Remnants of the great jersey may remain in the tournament, but alas the anthems have been well and truly sold down the river of kitsch-by-committee. National anthems are one of the last magnificent survivors of the age of unbridled homicidal nationalism. They ring with heroism, murder most gallant and intoxicating, and the unrepentant self-assuredness that made Biggles the greatest pilot the world has known.

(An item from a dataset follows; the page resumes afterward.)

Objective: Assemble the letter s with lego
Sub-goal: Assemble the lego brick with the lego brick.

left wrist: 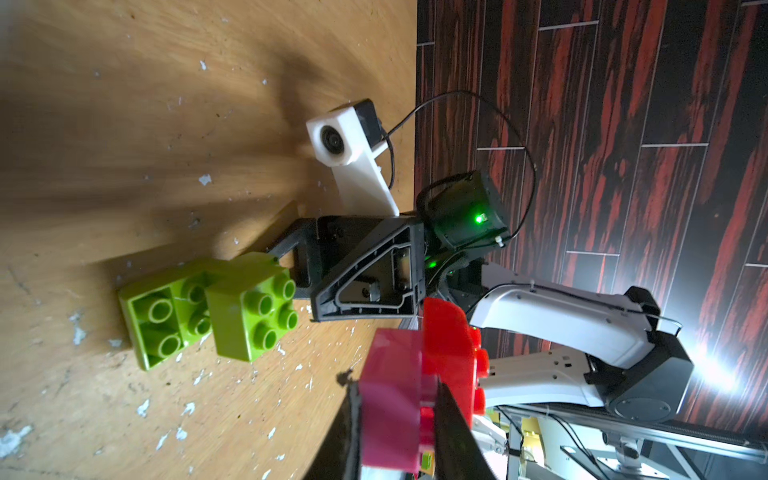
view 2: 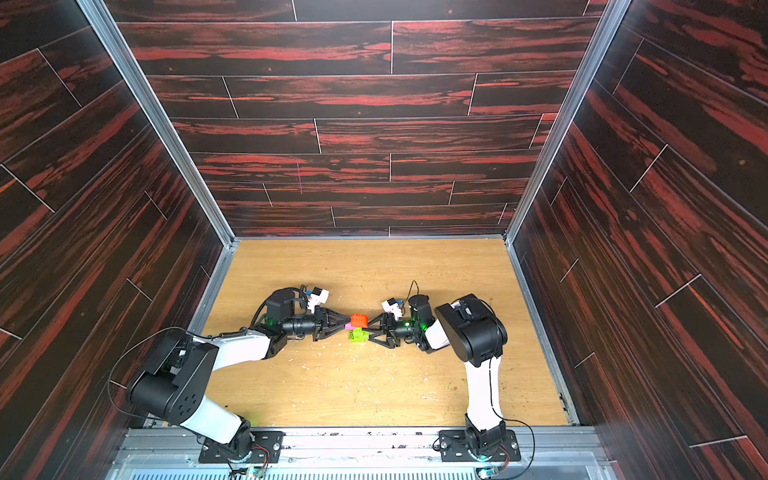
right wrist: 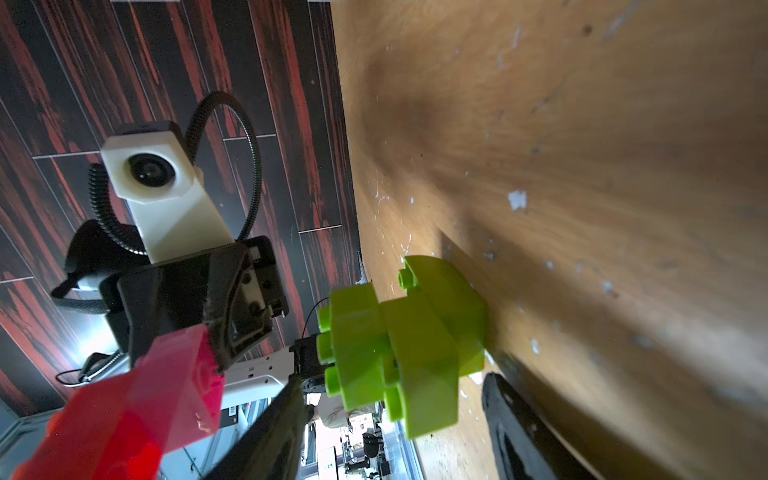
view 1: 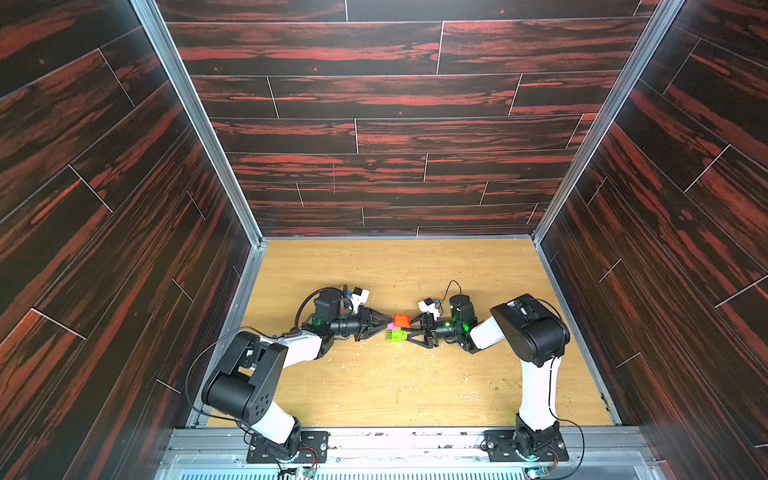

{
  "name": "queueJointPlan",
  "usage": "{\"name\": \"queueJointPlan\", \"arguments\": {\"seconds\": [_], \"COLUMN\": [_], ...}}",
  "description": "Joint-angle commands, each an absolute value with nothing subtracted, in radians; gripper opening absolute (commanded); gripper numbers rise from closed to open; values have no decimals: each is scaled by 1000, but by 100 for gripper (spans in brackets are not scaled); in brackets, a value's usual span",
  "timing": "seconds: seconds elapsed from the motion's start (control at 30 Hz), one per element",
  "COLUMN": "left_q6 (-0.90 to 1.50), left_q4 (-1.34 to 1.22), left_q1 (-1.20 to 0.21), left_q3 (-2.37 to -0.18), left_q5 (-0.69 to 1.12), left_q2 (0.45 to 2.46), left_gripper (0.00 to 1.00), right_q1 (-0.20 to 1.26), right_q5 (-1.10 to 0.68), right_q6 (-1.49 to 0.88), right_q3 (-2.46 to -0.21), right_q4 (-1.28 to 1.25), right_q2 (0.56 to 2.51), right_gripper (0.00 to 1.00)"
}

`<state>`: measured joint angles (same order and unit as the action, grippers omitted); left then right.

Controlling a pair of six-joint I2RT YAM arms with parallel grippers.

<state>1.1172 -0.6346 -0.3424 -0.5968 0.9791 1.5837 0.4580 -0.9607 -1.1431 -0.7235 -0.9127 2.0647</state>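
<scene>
From my console, both arms reached in low over the table (view 1: 374, 395) and met near its middle, the left arm coming from 9 o'clock and the right from 3 o'clock.

The left claw (view 1: 388, 324) (view 2: 347, 325) was pressed together on the pink brick (view 1: 390, 327) (view 2: 350, 327). Its wrist view showed the two dark fingers (left wrist: 349, 440) pinching that pink brick (left wrist: 390, 395) from either side. The red brick (left wrist: 449, 340) was joined to the pink one on the side away from the claw. In both top views the red brick (view 1: 401, 320) (view 2: 359, 320) sat at about 1 o'clock from the greens. The pair was held clear of them, not joined to them.

The lime green bricks (view 1: 395, 336) (view 2: 358, 336) lay on the table as one stuck-together clump, just at 5 o'clock of the pink brick. In the left wrist view I saw the clump (left wrist: 249, 307) with one brick's studs facing the camera and another's hollow underside showing. I could not count them for certain.

The right claw (view 1: 409, 330) (view 2: 368, 330) was spread, and its fingers (right wrist: 511, 411) straddled the green clump (right wrist: 399, 345). A sliver of gap showed on the table side, so it was around the clump rather than squeezing it. The pink and red pair (right wrist: 178, 374) hung near the greens, apart from them.
</scene>
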Motion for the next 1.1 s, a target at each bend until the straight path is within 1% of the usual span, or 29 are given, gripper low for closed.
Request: {"name": "queueJointPlan", "arguments": {"seconds": [0.0,0.07,0.2,0.33,0.77,0.9,1.07], "left_q6": [1060,1063,1014,1017,1024,1022,1027], "left_q4": [-600,-605,-545,-580,-651,-674,-734], "left_q1": [-345,-345,-343,-343,-326,-325,-322], "left_q3": [-601,-600,-609,-606,-606,-605,-595], "left_q5": [1009,1022,1021,1033,1031,1034,1034], "left_q2": [1581,1584,1574,1594,1637,1654,1678], "left_gripper": [21,21,21,20,20,20,20], "right_q1": [467,466,467,468,468,468,469], "right_q5": [-966,-965,-951,-961,-944,-954,-954], "right_q6": [-1144,-1169,-1159,-1190,-1083,-1117,-1123], "right_q3": [-736,-738,-737,-739,-755,-750,-744], "right_q4": [-886,-913,-883,-913,-740,-797,-804], "right_q2": [2125,2135,2137,2170,2161,2180,2181], "right_gripper": [70,70,70,68,64,63,60]}}
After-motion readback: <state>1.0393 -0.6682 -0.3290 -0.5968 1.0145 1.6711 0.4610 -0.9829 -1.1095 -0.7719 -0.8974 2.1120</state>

They are exhilarating dinosaurs, and it is no coincidence that the two least politically correct anthems — Deutschland Uber Alles and the Die Stem section of the South African medley — have the finest melodies in the whole cacophony of anthemdom.
But most importantly they are designed to arouse, and nothing could assure flaccid frigidity more effectively than handing these little musical firecrackers over to an Australian committee: a country that still fails to embrace Waltzing Matilda as a national anthem should be banned from tampering with music or trying to produce its own.
And so we continue to listen to introspective a-capella anthems, the blood-and-glory harmonies turned into the angsty murmuring of a teenage girl’s yearning to be liked. Damn The Torpedoes, Full Steam Ahead becomes Gee, I wonder if he’s a good kisser? And worst of all, with all the cadenzas and syncopations, nobody knows when to sing and when to shut up. If democracy is this muck, I’ll take authoritarianism, policed by some decisive tubas and an all-seeing kettledrum.